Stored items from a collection
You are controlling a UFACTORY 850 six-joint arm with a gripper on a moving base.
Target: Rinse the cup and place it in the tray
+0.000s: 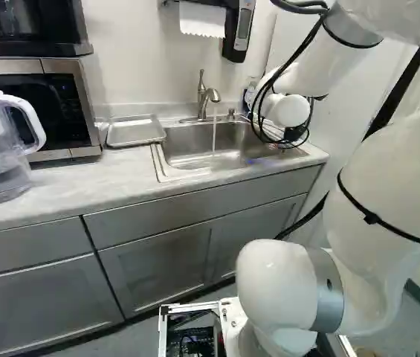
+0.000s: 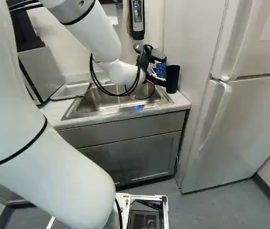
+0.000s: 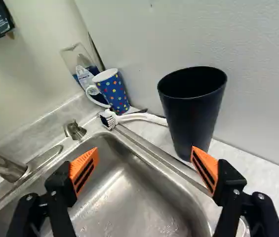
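The black cup (image 3: 191, 111) is stood upright on the counter (image 3: 230, 158), beside the sink (image 3: 129, 197) and across it from the tray (image 1: 135, 131). The gripper (image 3: 145, 158) is spread wide and empty over the sink. From it, the cup lies ahead, off toward the finger farther from the faucet (image 1: 208, 95), so a sideways shift away from the sink is probably needed before closing. Water (image 1: 214, 130) is being run into the sink.

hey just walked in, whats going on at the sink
A white robot arm reaches over the sink, its gripper open and holding nothing. The black cup stands upright on the counter just ahead, so it may be about to grab it. Water is running from the faucet, and the tray on the sink's other side is empty.
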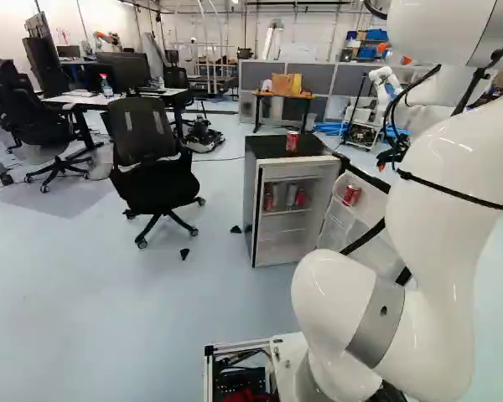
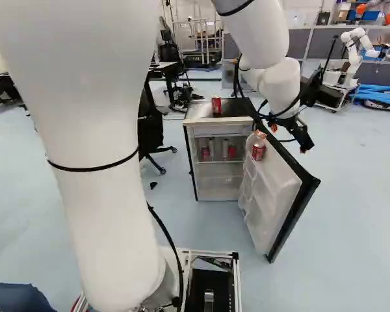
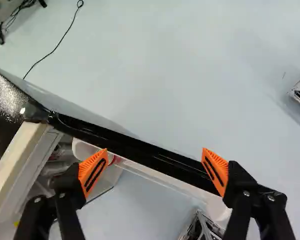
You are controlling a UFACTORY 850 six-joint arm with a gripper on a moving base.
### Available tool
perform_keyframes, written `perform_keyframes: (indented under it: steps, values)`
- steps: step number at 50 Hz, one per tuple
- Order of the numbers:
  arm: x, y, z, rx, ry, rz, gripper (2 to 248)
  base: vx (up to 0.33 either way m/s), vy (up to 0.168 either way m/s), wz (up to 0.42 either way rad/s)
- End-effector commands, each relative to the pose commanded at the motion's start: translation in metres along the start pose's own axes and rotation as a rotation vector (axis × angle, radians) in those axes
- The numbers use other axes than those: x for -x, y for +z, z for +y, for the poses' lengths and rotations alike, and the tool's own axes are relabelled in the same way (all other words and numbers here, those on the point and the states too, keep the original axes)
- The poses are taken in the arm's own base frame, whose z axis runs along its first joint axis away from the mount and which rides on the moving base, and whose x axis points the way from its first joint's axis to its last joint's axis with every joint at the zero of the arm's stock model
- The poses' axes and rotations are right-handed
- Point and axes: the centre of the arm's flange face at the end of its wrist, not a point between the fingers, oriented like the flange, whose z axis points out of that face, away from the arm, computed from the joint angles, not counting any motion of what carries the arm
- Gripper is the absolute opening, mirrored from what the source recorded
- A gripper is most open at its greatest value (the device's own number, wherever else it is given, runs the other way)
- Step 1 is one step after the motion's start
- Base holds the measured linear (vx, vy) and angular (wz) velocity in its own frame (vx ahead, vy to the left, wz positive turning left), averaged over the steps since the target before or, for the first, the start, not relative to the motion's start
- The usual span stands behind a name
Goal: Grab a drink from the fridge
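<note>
My gripper (image 2: pixel 289 139) hangs above the open fridge door (image 2: pixel 287 211) in the right base view. In the wrist view the gripper (image 3: pixel 155 167) is open, its orange-padded fingers wide apart, with the door's black top edge crossing beyond them and nothing held. The fridge (image 1: pixel 253 209) has red cans (image 1: pixel 300 198) and silvery cans (image 1: pixel 291 195) on its upper inside shelf. One red can (image 2: pixel 258 151) sits in the door's upper rack; in the wrist view it is mostly hidden by a finger. Another red can (image 2: pixel 216 106) stands on the fridge top.
A black office chair (image 1: pixel 155 176) stands beside the fridge in the left base view, with desks (image 1: pixel 109 98) behind it. Small black wedges (image 1: pixel 184 253) lie on the floor. Another robot (image 2: pixel 355 49) stands at the back right. Dark cables hang along my arm.
</note>
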Motion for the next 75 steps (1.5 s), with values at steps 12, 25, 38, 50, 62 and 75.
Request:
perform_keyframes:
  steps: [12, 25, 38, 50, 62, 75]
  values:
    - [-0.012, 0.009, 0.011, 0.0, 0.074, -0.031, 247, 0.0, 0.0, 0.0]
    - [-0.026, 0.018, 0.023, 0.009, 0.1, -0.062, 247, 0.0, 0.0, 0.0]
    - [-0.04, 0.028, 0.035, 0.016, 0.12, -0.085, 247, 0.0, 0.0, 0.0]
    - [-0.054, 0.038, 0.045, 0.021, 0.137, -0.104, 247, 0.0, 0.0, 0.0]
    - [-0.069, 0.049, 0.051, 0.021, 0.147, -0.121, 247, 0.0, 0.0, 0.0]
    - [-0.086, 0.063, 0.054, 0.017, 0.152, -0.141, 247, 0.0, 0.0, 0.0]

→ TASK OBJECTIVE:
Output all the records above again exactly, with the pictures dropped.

→ RESPONSE:
You are controlling a UFACTORY 850 six-joint arm with a gripper on a moving base.
Target: Rinse the cup and place it in the tray
+0.000s: 
+0.000s: 
+0.000s: 
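The black cup (image 3: 191, 111) is stood upright on the counter (image 3: 230, 158), beside the sink (image 3: 129, 197) and across it from the tray (image 1: 135, 131). The gripper (image 3: 145, 158) is spread wide and empty over the sink. From it, the cup lies ahead, off toward the finger farther from the faucet (image 1: 208, 95), so a sideways shift away from the sink is probably needed before closing. Water (image 1: 214, 130) is being run into the sink.

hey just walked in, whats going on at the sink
A white robot arm reaches over the sink, its gripper open and holding nothing. The black cup stands upright on the counter just ahead, so it may be about to grab it. Water is running from the faucet, and the tray on the sink's other side is empty.
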You are controlling a UFACTORY 850 six-joint arm with a gripper on a moving base.
### Available tool
perform_keyframes, written `perform_keyframes: (indented under it: steps, values)`
- steps: step number at 50 Hz, one per tuple
- Order of the numbers:
  arm: x, y, z, rx, ry, rz, gripper (2 to 248)
  base: vx (up to 0.33 either way m/s), vy (up to 0.168 either way m/s), wz (up to 0.42 either way rad/s)
- End-effector commands, each relative to the pose commanded at the motion's start: translation in metres along the start pose's own axes and rotation as a rotation vector (axis × angle, radians) in those axes
- The numbers use other axes than those: x for -x, y for +z, z for +y, for the poses' lengths and rotations alike, and the tool's own axes are relabelled in the same way (all other words and numbers here, those on the point and the states too, keep the original axes)
- The poses are taken in the arm's own base frame, whose z axis runs along its first joint axis away from the mount and which rides on the moving base, and whose x axis points the way from its first joint's axis to its last joint's axis with every joint at the zero of the arm's stock model
- The poses' axes and rotations are right-handed
- Point and axes: the centre of the arm's flange face at the end of its wrist, not a point between the fingers, oriented like the flange, whose z axis points out of that face, away from the arm, computed from the joint angles, not counting any motion of what carries the arm
- Gripper is the absolute opening, mirrored from what the source recorded
- A gripper is most open at its greatest value (the device's own number, wherever else it is given, runs the other way)
- Step 1 is one step after the motion's start
- Base holds the measured linear (vx, vy) and angular (wz) velocity in its own frame (vx ahead, vy to the left, wz positive turning left), averaged over the steps since the target before or, for the first, the start, not relative to the motion's start
- The usual span stands behind a name
Goal: Grab a drink from the fridge
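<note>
My gripper (image 2: pixel 289 139) hangs above the open fridge door (image 2: pixel 287 211) in the right base view. In the wrist view the gripper (image 3: pixel 155 167) is open, its orange-padded fingers wide apart, with the door's black top edge crossing beyond them and nothing held. The fridge (image 1: pixel 253 209) has red cans (image 1: pixel 300 198) and silvery cans (image 1: pixel 291 195) on its upper inside shelf. One red can (image 2: pixel 258 151) sits in the door's upper rack; in the wrist view it is mostly hidden by a finger. Another red can (image 2: pixel 216 106) stands on the fridge top.
A black office chair (image 1: pixel 155 176) stands beside the fridge in the left base view, with desks (image 1: pixel 109 98) behind it. Small black wedges (image 1: pixel 184 253) lie on the floor. Another robot (image 2: pixel 355 49) stands at the back right. Dark cables hang along my arm.
</note>
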Motion for the next 75 steps (1.5 s), with values at steps 12, 25, 38, 50, 62 and 75.
Request:
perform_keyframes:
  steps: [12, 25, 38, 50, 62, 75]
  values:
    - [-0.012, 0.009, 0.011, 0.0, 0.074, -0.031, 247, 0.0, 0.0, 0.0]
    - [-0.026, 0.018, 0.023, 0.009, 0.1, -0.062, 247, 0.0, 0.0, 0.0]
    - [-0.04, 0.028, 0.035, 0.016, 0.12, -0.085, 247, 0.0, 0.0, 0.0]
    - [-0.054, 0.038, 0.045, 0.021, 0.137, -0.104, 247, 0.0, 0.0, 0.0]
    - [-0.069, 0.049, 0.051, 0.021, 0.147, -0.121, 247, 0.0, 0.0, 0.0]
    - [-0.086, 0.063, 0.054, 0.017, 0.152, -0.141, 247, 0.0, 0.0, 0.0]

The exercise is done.